» **TRY IT**
Return every line from the records below in which the word "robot" is found.
··· DATA FOR REVIEW ···
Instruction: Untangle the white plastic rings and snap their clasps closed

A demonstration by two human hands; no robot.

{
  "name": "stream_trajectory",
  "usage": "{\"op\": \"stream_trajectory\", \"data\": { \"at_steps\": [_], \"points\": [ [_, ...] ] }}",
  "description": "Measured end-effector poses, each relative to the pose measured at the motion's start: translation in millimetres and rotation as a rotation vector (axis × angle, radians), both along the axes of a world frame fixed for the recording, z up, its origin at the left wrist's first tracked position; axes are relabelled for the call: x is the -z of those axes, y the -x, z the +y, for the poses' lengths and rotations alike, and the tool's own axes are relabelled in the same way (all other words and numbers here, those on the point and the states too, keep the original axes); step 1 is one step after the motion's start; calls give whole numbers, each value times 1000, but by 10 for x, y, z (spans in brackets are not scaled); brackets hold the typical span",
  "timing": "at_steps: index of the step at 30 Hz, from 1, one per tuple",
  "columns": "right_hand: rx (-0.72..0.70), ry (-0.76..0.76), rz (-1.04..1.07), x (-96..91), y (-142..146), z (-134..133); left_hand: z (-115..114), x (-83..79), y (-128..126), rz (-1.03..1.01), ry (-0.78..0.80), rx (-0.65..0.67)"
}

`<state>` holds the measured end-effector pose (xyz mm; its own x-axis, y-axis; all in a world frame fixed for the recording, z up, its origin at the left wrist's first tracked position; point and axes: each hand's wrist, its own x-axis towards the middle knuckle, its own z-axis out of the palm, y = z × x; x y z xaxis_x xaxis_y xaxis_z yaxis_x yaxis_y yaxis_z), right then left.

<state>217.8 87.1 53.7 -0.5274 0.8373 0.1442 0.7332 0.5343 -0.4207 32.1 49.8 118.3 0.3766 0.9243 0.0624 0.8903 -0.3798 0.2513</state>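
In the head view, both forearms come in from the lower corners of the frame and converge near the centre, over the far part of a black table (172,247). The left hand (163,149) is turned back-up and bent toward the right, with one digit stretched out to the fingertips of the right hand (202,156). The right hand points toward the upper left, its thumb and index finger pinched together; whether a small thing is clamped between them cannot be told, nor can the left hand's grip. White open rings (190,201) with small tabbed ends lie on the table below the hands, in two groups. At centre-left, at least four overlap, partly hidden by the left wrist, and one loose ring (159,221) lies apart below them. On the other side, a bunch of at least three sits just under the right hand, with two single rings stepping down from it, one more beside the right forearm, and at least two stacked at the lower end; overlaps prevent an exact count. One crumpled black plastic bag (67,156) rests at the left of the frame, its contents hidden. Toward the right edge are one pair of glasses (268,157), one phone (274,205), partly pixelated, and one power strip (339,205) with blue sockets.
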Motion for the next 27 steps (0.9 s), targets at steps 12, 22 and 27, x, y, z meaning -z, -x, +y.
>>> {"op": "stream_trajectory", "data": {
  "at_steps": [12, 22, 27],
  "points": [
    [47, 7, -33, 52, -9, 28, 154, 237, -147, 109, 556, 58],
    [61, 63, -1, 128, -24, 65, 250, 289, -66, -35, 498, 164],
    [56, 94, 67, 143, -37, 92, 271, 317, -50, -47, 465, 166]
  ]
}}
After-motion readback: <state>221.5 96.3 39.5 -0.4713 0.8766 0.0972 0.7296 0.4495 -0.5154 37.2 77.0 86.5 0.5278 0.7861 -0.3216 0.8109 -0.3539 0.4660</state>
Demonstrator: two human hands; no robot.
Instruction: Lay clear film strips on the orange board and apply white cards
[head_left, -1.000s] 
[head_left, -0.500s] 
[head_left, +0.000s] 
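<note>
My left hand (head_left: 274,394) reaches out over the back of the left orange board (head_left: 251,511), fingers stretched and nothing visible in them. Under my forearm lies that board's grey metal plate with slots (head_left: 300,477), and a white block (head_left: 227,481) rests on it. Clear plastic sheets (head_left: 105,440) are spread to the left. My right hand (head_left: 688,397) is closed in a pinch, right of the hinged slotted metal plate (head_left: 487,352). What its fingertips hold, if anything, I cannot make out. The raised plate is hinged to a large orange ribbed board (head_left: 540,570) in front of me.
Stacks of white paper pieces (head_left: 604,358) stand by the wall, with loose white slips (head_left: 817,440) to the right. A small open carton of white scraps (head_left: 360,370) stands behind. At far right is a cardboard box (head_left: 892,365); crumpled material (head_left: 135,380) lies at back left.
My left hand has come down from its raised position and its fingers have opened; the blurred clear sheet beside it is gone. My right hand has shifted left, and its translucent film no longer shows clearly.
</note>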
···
» **EXERCISE RESULT**
A demonstration by two human hands; no robot.
Demonstrator: two human hands; no robot.

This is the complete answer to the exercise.